Hacker News new | ask | show | jobs
by adamcanady 3326 days ago
I work on Google Search. Having one search engine per country doesn't seem like the correct approach to the problem.

> Every country has a mammoth collection of valid results for your query.

Having seen the corpus of content available from each language, this is categorically false. Consider Wikipedia, which is a fairly ubiquitous information source on the web that provides answers to tons of searches. English documents: 5.4M, Romanian documents: 376k.

Perhaps the solution to the OP's woes is more tools for filtering. This post conflates the ideas between language and country. Search typically returns to you results and search features that are in the query language. Today's solution where filtering is done through query refinement and query operators seems to cover a lot of use cases already.
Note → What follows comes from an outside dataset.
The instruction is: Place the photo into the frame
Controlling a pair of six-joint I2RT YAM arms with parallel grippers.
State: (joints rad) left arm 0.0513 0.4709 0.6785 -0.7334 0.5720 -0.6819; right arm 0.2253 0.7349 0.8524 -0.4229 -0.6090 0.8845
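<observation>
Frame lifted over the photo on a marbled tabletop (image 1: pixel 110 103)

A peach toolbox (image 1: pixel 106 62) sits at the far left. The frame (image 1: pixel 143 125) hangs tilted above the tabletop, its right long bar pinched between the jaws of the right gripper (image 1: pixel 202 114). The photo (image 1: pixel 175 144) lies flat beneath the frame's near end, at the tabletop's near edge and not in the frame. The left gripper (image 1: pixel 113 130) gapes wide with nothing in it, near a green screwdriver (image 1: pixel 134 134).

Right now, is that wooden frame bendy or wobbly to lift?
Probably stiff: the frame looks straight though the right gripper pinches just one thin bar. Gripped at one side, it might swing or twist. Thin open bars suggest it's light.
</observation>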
Further, by having an integrated product, ML models can learn behaviors specific to certain locales where those behaviors differ from region to region, and balance with more universal behaviors that apply to more than one region.

3 comments

A server made out of Lego probably would not have been seen as the correct approach to the problem by an engineer at AltaVista a few years ago. Search engines by country is just a way of expressing the abstractions that are involved in chunking up search in a way that is orthogonal to building a service chunked around advertizing revenue, English, and Silicon Valley political philosophies.

Or to put it another way, 376k Wikipedia documents in Romanian is about 50% more than the number of articles in the last print version of Encyclopedia Britannica. The dismissal of their significance may express a worldview bubble that is endemic of Google and its business model.

Just because 376k Romanian documents is not enough to train a data center in how to sell chia pets to Bucharestians, doesn't mean that it is not a significant repository of information for actual human beings.

Slight off-topic and a shameless plug:

Are you guys working on removing the websites who somehow manage to be on top when you search for an entire class of queries? They are practically empty, they contain 10+ affiliate Javascripts (with which they supposedly make money from clicks?) and are basically a search query aggregators, yet Google haven't removed them yet.

Sorry I can't give examples, but these sites are out there and IMO should be outright banned. They bring zero value to customers and I'd argue that a good part of them are bringing zero value to Google as well -- they utilize some "SEO secrets" to get to the first page of Google without paying a penny.

Agree and, as I work for Seznam, especially agree on the ability to train models properly to satisfy local users. Not to mention that the user can choose what should be the language of the results.
I guess I wasn't too far off geographically with Romanian Wikipedia :)

Keep up the great work at https://www.seznam.cz/ ! Lots of interesting search features, maps, etc.